Every line in the listing is to be echoed verbatim.

◆ ◆ ◆

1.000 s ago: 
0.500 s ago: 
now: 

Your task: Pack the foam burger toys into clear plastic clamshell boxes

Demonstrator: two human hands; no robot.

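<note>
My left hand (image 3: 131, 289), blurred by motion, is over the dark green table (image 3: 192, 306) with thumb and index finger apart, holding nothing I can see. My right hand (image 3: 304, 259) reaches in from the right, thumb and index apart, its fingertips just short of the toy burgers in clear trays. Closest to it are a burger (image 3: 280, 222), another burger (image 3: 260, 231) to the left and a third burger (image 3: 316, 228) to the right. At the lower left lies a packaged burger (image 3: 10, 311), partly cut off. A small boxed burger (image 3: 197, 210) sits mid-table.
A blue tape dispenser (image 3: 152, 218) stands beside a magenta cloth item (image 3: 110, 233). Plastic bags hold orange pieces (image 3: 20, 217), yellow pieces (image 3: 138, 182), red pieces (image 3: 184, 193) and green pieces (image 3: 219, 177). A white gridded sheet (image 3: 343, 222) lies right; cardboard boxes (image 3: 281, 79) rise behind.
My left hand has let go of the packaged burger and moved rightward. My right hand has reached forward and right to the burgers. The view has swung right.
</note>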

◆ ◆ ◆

**Expected answer:**
1.000 s ago: 
0.500 s ago: 
now: 

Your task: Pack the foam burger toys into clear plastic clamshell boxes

Demonstrator: two human hands; no robot.

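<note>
My left hand (image 3: 131, 289), blurred by motion, is over the dark green table (image 3: 192, 306) with thumb and index finger apart, holding nothing I can see. My right hand (image 3: 304, 259) reaches in from the right, thumb and index apart, its fingertips just short of the toy burgers in clear trays. Closest to it are a burger (image 3: 280, 222), another burger (image 3: 260, 231) to the left and a third burger (image 3: 316, 228) to the right. At the lower left lies a packaged burger (image 3: 10, 311), partly cut off. A small boxed burger (image 3: 197, 210) sits mid-table.
A blue tape dispenser (image 3: 152, 218) stands beside a magenta cloth item (image 3: 110, 233). Plastic bags hold orange pieces (image 3: 20, 217), yellow pieces (image 3: 138, 182), red pieces (image 3: 184, 193) and green pieces (image 3: 219, 177). A white gridded sheet (image 3: 343, 222) lies right; cardboard boxes (image 3: 281, 79) rise behind.
My left hand has let go of the packaged burger and moved rightward. My right hand has reached forward and right to the burgers. The view has swung right.
</note>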

The answer to this exercise is complete.